EXERCISE GOAL – Retype the listing that follows, exactly as written.

SOURCE DATA –
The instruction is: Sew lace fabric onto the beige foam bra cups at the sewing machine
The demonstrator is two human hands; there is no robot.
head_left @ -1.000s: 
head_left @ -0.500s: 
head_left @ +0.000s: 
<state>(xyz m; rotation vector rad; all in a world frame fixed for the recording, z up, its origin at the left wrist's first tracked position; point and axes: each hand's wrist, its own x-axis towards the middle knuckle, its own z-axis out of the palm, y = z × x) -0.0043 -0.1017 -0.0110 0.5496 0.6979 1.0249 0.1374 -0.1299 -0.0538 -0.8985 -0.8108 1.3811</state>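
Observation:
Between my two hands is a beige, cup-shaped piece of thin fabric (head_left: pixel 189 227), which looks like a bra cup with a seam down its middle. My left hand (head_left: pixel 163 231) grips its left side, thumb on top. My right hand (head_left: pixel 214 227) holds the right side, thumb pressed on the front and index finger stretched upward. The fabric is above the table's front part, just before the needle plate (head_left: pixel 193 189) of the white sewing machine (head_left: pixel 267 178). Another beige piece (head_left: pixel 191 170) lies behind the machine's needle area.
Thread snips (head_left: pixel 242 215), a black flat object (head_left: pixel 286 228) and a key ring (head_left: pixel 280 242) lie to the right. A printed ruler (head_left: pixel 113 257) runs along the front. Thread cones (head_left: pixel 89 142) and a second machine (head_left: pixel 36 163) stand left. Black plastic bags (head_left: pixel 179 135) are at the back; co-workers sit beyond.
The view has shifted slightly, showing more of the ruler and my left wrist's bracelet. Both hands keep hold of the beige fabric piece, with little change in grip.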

EXERCISE SOLUTION –
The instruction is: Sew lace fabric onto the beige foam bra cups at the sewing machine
The demonstrator is two human hands; there is no robot.
head_left @ -1.000s: 
head_left @ -0.500s: 
head_left @ +0.000s: 
<state>(xyz m; rotation vector rad; all in a world frame fixed for the recording, z up, its origin at the left wrist's first tracked position; point and axes: each hand's wrist, its own x-axis towards the middle knuckle, its own z-axis out of the palm, y = z × x) -0.0043 -0.1017 -0.0110 0.5496 0.6979 1.0249 0.1374 -0.1299 -0.0538 -0.8985 -0.8108 1.3811</state>
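Observation:
Between my two hands is a beige, cup-shaped piece of thin fabric (head_left: pixel 189 227), which looks like a bra cup with a seam down its middle. My left hand (head_left: pixel 163 231) grips its left side, thumb on top. My right hand (head_left: pixel 214 227) holds the right side, thumb pressed on the front and index finger stretched upward. The fabric is above the table's front part, just before the needle plate (head_left: pixel 193 189) of the white sewing machine (head_left: pixel 267 178). Another beige piece (head_left: pixel 191 170) lies behind the machine's needle area.
Thread snips (head_left: pixel 242 215), a black flat object (head_left: pixel 286 228) and a key ring (head_left: pixel 280 242) lie to the right. A printed ruler (head_left: pixel 113 257) runs along the front. Thread cones (head_left: pixel 89 142) and a second machine (head_left: pixel 36 163) stand left. Black plastic bags (head_left: pixel 179 135) are at the back; co-workers sit beyond.
The view has shifted slightly, showing more of the ruler and my left wrist's bracelet. Both hands keep hold of the beige fabric piece, with little change in grip.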

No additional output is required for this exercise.